Kementerian Haji dan Umrah menyebut, sebagian besar jemaah meninggal dunia akibat serangan jantung dan radang paru-paru.
Juru Bicara Kementerian Haji dan Umrah, Maria Assegaff, mengimbau seluruh jemaah untuk meningkatkan kewaspadaan terhadap kondisi kesehatan, terutama di tengah cuaca ekstrem di Makkah.
Diketahui, suhu udara di Makkah saat ini diperkirakan mencapai 43 derajat Celsius.

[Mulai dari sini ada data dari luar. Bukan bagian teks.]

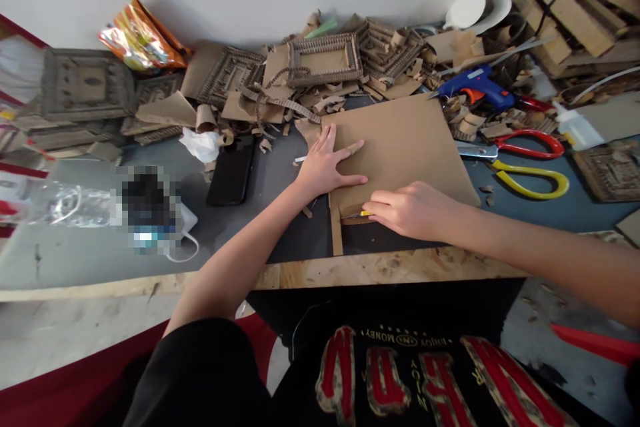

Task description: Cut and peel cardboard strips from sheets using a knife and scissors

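Touching cardboard sheet [407, 147]: hands [323, 169] | squeeze bottle [580, 128], orange bag [145, 37]: contents unclear

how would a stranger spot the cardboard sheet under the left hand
Find the long gray tabletop. Right of the black phone, the left hand lies spread on the brown cardboard sheet. It is broad, flat and plain, unlike the ridged cardboard frames behind it.
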Demonstrator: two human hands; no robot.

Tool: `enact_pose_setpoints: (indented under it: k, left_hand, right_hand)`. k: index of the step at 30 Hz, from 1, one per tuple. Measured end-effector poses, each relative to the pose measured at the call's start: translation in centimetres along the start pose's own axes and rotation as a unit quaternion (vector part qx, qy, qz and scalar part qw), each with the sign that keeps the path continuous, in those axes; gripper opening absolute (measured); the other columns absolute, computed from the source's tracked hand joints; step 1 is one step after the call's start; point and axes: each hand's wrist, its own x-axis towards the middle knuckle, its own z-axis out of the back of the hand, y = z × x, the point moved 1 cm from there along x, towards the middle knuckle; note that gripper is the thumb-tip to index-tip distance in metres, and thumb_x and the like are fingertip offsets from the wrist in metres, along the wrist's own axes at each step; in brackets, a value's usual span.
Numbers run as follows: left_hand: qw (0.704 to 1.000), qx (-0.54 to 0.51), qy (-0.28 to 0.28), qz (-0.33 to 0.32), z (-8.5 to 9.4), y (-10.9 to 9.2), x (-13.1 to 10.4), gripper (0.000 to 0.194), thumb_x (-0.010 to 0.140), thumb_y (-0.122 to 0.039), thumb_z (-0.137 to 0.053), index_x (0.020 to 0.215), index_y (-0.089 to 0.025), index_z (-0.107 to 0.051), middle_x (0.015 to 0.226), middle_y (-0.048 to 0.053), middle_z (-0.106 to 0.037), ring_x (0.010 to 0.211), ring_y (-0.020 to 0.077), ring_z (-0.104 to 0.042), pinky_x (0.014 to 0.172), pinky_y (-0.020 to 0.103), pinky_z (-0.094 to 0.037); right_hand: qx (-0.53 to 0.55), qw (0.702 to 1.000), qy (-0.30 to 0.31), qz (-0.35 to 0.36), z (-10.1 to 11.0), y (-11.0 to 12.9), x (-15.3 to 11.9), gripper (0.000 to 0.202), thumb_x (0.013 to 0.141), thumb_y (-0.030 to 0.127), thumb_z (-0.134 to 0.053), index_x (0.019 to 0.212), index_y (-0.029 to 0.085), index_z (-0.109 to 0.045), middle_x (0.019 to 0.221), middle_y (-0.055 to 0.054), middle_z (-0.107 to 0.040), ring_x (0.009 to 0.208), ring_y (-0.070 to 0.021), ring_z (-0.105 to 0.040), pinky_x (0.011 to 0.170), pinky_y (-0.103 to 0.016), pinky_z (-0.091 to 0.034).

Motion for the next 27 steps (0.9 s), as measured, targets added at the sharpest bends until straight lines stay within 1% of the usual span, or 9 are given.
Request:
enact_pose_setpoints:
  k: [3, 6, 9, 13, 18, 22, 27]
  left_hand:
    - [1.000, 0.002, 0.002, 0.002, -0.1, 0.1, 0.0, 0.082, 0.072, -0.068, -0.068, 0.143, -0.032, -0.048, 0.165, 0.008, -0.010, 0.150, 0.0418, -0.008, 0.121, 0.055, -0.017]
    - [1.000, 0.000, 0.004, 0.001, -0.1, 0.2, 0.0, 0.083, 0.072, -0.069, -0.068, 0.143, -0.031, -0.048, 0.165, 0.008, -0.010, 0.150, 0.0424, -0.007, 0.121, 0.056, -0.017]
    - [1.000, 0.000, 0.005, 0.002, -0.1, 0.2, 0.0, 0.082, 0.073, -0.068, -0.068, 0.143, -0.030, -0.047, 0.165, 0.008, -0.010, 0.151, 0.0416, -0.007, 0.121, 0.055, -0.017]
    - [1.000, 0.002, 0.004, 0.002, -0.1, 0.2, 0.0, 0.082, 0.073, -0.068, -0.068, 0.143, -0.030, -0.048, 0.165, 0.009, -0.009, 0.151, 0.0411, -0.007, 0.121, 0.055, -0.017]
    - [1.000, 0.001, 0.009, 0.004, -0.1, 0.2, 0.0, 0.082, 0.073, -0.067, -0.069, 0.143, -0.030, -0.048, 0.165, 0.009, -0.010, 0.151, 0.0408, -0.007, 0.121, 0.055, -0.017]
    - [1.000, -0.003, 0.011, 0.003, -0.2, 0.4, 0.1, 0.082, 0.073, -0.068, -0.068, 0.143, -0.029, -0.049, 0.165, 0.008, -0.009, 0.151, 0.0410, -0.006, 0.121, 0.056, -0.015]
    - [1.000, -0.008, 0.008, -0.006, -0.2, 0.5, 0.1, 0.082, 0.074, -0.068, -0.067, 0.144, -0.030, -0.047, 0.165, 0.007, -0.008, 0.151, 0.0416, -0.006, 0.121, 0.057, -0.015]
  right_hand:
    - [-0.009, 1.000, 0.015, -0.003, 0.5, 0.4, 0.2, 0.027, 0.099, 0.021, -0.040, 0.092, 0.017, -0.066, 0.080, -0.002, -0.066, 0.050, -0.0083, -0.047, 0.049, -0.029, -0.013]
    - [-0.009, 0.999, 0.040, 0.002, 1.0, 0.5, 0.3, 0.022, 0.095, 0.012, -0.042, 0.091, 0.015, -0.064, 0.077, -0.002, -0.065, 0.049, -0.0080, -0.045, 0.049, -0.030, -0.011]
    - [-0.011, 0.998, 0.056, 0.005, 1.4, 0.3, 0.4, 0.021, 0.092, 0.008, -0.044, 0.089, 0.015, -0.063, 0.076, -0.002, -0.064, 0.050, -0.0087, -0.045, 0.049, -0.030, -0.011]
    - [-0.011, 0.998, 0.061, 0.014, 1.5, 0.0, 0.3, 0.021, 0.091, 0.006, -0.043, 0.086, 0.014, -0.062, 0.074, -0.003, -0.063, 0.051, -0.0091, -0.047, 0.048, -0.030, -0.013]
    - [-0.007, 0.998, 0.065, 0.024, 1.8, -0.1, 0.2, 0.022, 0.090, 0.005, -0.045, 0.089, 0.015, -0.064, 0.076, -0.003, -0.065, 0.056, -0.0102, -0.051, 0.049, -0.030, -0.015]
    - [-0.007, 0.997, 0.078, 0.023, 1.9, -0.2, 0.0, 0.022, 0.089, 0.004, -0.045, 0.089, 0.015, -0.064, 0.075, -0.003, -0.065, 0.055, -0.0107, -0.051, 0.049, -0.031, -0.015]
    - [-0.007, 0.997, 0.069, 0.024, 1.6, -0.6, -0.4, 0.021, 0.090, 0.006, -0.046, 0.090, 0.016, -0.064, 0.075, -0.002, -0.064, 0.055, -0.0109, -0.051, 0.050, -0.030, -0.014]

“Kami mengimbau seluruh jemaah untuk mengatur waktu ibadah dengan baik, memperbanyak minum air putih, menggunakan pelindung diri, serta menghindari aktivitas berat di siang hari. Jika mengalami gangguan kesehatan, segera lapor kepada petugas,” ujar Maria dalam keterangannya, Senin (4/5/2026).
Petugas Penyelenggara Ibadah Haji (PPIH) memastikan seluruh jemaah yang wafat tetap mendapatkan hak badal haji.
Selain itu, doa juga dipanjatkan agar para jemaah yang meninggal dunia memperoleh husnul khatimah.
Dari sisi layanan kesehatan, tercatat sebanyak 6.823 jemaah menjalani rawat jalan.
Kemudian, 117 jemaah dirujuk ke Klinik Kesehatan Haji Indonesia (KKHI) dan 141 jemaah dirujuk ke Rumah Sakit Arab Saudi.